Also, the results of my blood tests came back at the neurologists and my carnitine, pyruvate levels, and lactic acid levels came back normal. I asked him about mitochondrial disease and he tested that and now he's acting like he did what he was suppose to do and no further evaluation is needed. He even admitted he knows very little about Mitochondrial Disease although we talked about doing a genetic swab test in the past. Those levels would show normal in most types of mitochondrial disease though and doesn't really say anything.

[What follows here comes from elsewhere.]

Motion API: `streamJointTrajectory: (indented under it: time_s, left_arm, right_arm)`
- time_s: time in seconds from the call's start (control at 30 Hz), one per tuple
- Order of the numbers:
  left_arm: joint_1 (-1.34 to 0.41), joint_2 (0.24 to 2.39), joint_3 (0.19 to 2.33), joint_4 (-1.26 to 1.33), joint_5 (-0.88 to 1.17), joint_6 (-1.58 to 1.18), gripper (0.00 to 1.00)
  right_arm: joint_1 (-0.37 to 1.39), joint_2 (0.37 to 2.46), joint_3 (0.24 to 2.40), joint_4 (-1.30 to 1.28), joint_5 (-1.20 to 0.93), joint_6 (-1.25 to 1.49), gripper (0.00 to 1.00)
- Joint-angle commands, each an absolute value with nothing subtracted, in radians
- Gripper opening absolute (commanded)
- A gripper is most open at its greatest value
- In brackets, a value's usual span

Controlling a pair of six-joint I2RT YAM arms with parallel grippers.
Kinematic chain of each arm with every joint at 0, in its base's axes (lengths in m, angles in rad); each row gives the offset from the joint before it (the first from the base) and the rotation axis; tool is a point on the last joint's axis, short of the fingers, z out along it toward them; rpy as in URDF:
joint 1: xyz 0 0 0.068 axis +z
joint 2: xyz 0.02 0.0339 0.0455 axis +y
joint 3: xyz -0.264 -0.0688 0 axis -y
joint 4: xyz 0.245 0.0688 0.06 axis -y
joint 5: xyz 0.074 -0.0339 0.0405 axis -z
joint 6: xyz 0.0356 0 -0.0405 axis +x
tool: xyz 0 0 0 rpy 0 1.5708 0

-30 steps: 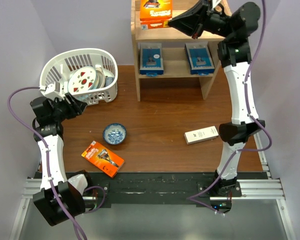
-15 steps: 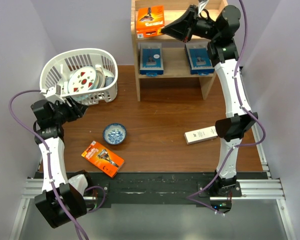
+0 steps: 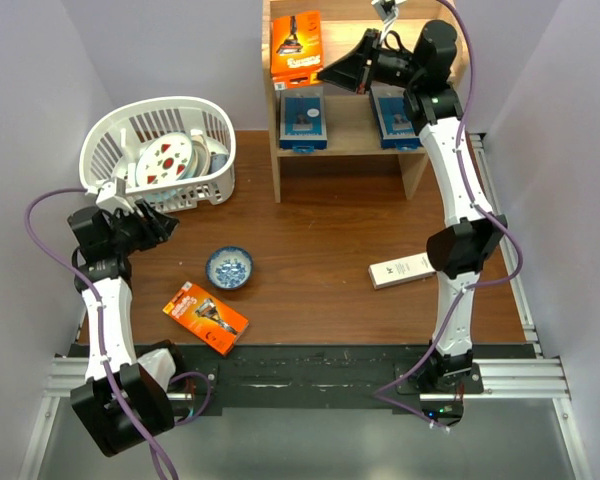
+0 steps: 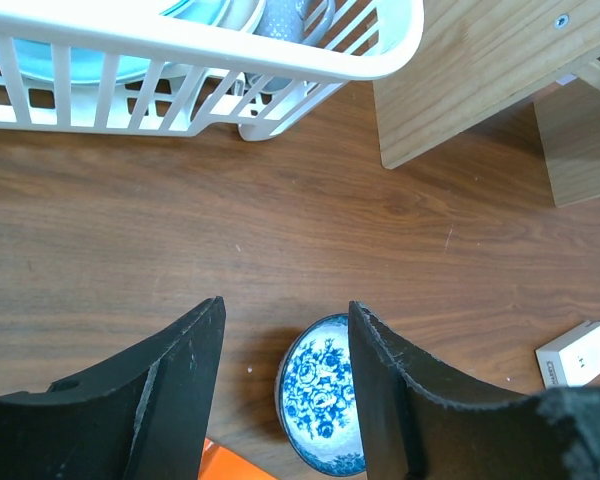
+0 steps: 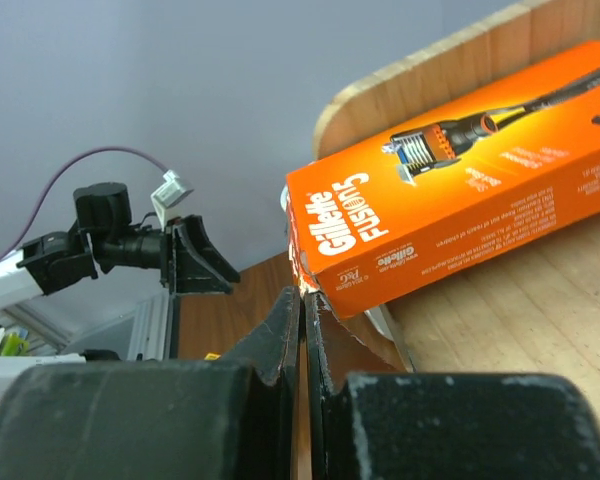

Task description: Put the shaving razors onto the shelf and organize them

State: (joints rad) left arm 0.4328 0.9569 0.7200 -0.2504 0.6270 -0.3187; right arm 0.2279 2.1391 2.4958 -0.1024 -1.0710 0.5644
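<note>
Right claw [image 3: 323,72], shut, tips at orange razor pack [image 3: 296,45] corner on shelf [image 3: 348,130].

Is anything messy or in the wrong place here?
Yes. One orange razor pack lies crooked on the table near its front edge. It looks left out, because the other orange pack sits up on the shelf.

white basket [image 3: 194,189]: back left, plates [image 3: 164,160] inside | blue-patterned bowl [image 3: 229,268]: on table [image 3: 330,235], centre-left | white box [image 3: 402,270]: right
</note>
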Motion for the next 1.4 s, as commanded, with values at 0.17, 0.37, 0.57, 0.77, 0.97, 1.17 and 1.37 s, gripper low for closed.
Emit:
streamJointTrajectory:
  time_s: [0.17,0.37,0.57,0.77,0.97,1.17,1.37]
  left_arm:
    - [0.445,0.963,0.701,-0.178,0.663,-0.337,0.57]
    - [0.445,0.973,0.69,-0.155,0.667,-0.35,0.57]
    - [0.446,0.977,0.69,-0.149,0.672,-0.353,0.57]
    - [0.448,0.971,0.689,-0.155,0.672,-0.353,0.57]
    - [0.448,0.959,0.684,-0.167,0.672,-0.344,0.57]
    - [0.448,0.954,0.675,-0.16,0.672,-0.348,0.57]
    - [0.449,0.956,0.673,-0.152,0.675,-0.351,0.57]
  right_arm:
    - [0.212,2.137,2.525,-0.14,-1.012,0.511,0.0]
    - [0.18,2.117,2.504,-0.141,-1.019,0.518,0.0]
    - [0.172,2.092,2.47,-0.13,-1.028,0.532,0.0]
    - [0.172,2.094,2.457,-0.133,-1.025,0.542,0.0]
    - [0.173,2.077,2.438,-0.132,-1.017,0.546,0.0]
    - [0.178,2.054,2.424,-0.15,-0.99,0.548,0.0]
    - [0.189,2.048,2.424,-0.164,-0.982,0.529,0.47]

They are all sending me to so many specialists and doing all types of tests that will come back normal. My neurologist wanted me to go to the pulmonologist and now the pulmonologist wanted me to come back AND he wants me to go to a cardiologist. I'm sure the cardiologist will want to send me somewhere too if there's a specialist that I haven't been to yet that is. My neurologist wants me to get a 72 hour EEG even though we already concluded the seizures from lack of oxygen and not epileptic and he wants me to get a echocardiogram even though my holter monitor was okay. They are also referring me to a physical therapist which I'm happy about now that I'm not going to the chiropractor anymore. I'm so angry. They are all trying to look at my symptoms individually instead of as a whole and are sending me to multiple specialists to do all of these tests that are going to come back normal.I have a month to do everything they want me to do too and I don't feel well enough to run around and do all of this in a month. They yelled at me last time I came back and didn't have all of my testing done too. I can't drive. My husband and brother in law both work and they expect me to have them find a way around their schedules for all of these tests that I don't even want? They need to do something that would explain everything. The only thing that explains everything is Mitochondrial Disease and I still think that's it. The only thing that has helped me at all is the fact I'm taking about 1/3 of the Mito cocktail.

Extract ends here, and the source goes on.